Consider the difference between writing as author-to-audience and
writing as one-to-another, where the latter is a process of
communicative back-and-forth, like letter-writing; that is, ideally, a
textualization of the situation of the telephone call or the literal
voice--a speech as text that literally invites your speedy answer or
responds to you, your words---a form of interaction that would prefer to
be face-to-face conversation, and is, accordingly, derivative of
actually being with you. Here, writing is a supplement to speech (as
Derrida emphasized so often).

But author-to-audience is different. It’s easily comprehensible as a
writing that is writerly, involved with its textuality as a vital
dimension of itself.

In cyberspace, the condition of the letter and the article become
entwined, maybe confused, maybe creative (a hybridization of the word).
Intersubjectivity inherits the condition of this hybrid textuality.
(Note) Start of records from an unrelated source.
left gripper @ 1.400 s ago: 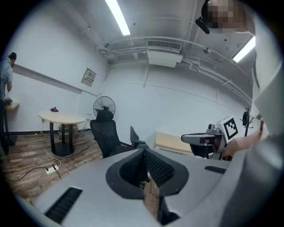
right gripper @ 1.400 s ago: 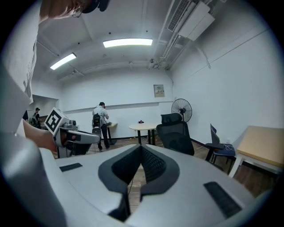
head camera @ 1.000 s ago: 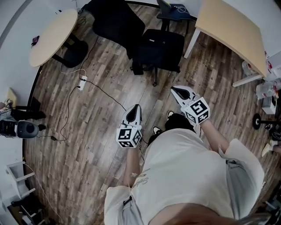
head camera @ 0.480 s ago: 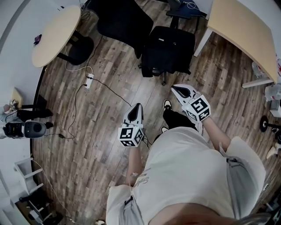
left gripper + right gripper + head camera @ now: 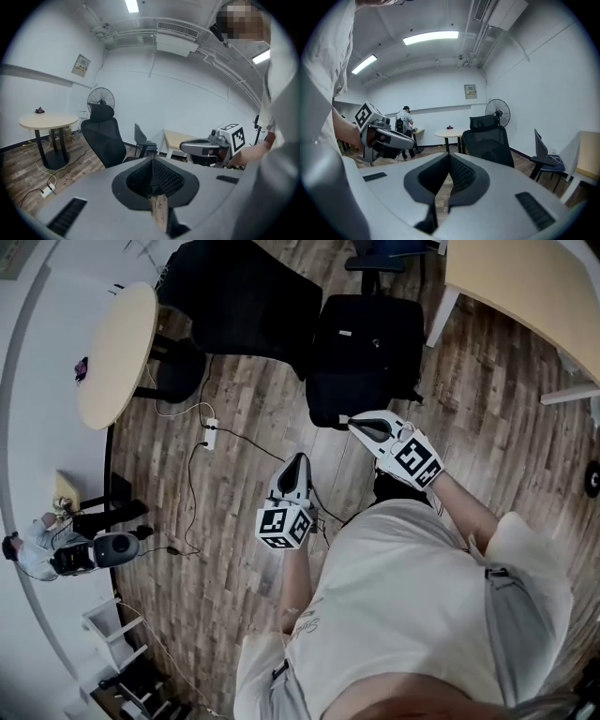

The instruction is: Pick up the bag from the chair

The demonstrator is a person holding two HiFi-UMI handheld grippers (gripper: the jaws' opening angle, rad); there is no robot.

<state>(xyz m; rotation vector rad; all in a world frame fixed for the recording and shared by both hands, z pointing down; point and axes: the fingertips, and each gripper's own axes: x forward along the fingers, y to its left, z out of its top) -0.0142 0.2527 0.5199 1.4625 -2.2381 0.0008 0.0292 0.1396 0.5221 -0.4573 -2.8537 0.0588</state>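
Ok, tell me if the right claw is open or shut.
Shut: in the right gripper view the right claw has its jaws meeting at the tips, nothing between them.

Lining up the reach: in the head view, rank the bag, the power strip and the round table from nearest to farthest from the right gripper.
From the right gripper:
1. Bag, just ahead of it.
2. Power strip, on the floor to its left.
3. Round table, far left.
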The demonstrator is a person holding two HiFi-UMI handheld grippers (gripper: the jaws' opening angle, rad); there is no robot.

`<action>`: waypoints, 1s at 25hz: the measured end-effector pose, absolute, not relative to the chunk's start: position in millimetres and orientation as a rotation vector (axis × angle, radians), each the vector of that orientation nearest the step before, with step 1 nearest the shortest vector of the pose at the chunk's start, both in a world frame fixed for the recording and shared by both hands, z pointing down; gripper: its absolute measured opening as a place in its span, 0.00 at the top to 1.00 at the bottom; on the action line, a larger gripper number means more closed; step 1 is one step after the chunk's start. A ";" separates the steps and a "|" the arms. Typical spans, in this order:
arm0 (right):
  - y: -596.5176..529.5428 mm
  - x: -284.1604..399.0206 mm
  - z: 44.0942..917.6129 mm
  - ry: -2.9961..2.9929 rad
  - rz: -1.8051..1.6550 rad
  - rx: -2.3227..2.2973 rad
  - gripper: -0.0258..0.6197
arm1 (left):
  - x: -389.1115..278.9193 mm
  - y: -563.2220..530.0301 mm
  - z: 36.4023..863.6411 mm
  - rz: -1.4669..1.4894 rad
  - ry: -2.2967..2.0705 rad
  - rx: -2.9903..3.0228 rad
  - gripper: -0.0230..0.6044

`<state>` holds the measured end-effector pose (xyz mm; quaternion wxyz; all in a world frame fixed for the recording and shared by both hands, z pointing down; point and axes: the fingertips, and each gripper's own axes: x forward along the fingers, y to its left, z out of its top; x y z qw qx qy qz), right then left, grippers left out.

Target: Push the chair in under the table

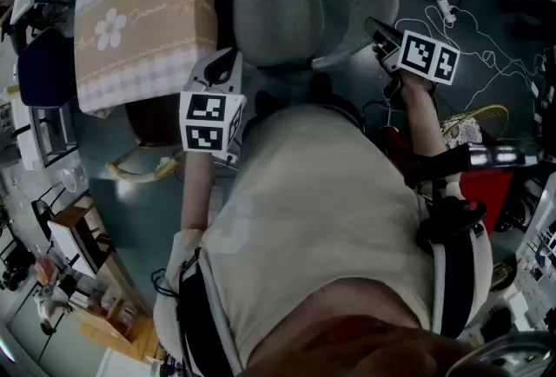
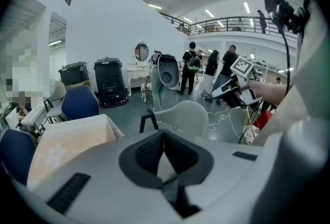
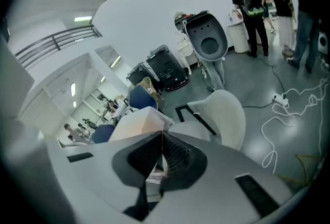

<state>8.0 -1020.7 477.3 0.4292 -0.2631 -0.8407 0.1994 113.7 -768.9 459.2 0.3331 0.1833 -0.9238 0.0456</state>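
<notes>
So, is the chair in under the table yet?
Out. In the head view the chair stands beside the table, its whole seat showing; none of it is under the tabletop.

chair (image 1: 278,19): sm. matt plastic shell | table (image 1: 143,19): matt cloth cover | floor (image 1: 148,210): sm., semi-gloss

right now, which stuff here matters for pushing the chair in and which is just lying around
Job:
grey chair
cloth-covered table
left gripper and right gripper, both shut, empty

Lying about:
blue chair
white cable on the floor
black bins
</notes>
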 end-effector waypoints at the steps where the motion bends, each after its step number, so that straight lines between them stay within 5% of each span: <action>1: -1032.9 -1.0 481.6 -2.106 0.454 -0.643 0.94 | 110.1 -773.0 458.1 0.128 -2.407 0.470 0.95; 12: -1121.0 -80.1 546.0 -2.061 0.400 -0.473 0.94 | 83.5 -790.8 455.8 0.201 -2.319 0.343 0.95; 13: -1123.1 -79.2 554.0 -2.041 0.395 -0.479 0.90 | 82.7 -795.8 455.9 0.203 -2.309 0.339 0.95; 15: -1129.8 -76.6 570.5 -2.007 0.388 -0.487 0.59 | 82.4 -808.8 460.2 0.195 -2.274 0.349 0.95; 17: -1139.9 -79.8 585.3 -1.995 0.380 -0.475 0.50 | 81.9 -821.2 467.6 0.193 -2.229 0.362 0.95; 25: -1134.1 -93.9 628.1 -1.889 0.373 -0.533 0.49 | 77.9 -847.8 470.3 0.267 -2.171 0.364 0.95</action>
Inasmuch as intersubjectivity is essentially *inter*-subjective and *is*
textual, the inter- of daily life becomes infused with the condition of
this textuality, like the condition of writing into silence, later read
from a silent trace. Subjectivity’s inherent, enacted difference between
intentional stance and intentionality becomes infused with the
difference between textual moment and authorship. Identity becomes a
kind of textuality, to some degree, inasmuch as social interaction is
textualized (which pertains especially to academic life). The validity
claim to genuineness is entwined with the condition of narrative--voice
and pretext of narratability.

And this condition of intersubjectivity is inestimably compounded by
multimediazation, where daily life is not *as if* on stage or on camera,
but actually mediated by computerized or digitizable video media. Sherry
Turkle’s _Life on the Screen_ (a study of cyberculture; New York: Simon
& Schuster, 1995) is increasingly a significant facet of the lives of
those in knowledge-intensive society who affect the lives of others
(especially those without access to a global commons of the
*interactive* screen).

The reality of the page, the screen, gives intersubjectivity an
immanence not unlike Husserl’s sense of unmediated experience. But where
Husserl tried to understand the other through a paradigm of the object,
the fundamental human condition is a paradigm of the immanent other,
from which objects are abstractions (not *like* others, young children
learn) that retain auras of the presence of another, born from
unmediated intersubjectivity (itself born from infantile presences).

But the greater reality of this intersubjectivity is its
interworldliness of internality and externality, internality of
externality (for example, in personification, identification, and
inspiration) and externality of internality (for example, in impulse,
distantiation, and anxiety). Intersubjectivity is infused with the
internality of the text and the externality of a stance, the internality
of the writing and an externality of being written, an internality of
one’s stance-in-context and the externality of one’s stance-in-context.

Habermas’ work provides a venue for bridging the textuality of
intersubjectivity with the whole of embodied dailiness that is
profoundly original--Originary, maybe--in its breadth of engagable
Openness.

And this medium *will* be, in James Chriss’ words, a “poor substitute[]
for the real work,” as long as it is postured this way.

But consider this: The entire archive of a listserv such as this doesn’t
take up 10% of a  3 US$  Zip disk (which holds 100 megs), which is
searchable, in terms of key concepts and topics, and organizable as an
integrable archive of contributions to a possibly cumulative and
*evolving* body of shared understanding and learning, in a topography of
engagement hallmarked by those who cared to make the landscape worth
retaining. Such can arise with as much integrity as any journal (with
possibly less of the tenure-track-led motivation for publishing and more
of what one *escapes* to conferences to audit), with the practicality of
any classroom (a *complement* to embodied discussion), even as a
possible venue of long-term friendship (which so often ends up
textualized by careerism *anyway*), but with no pretense of awaiting
absent loved ones, that Ken projects into some improvised geography.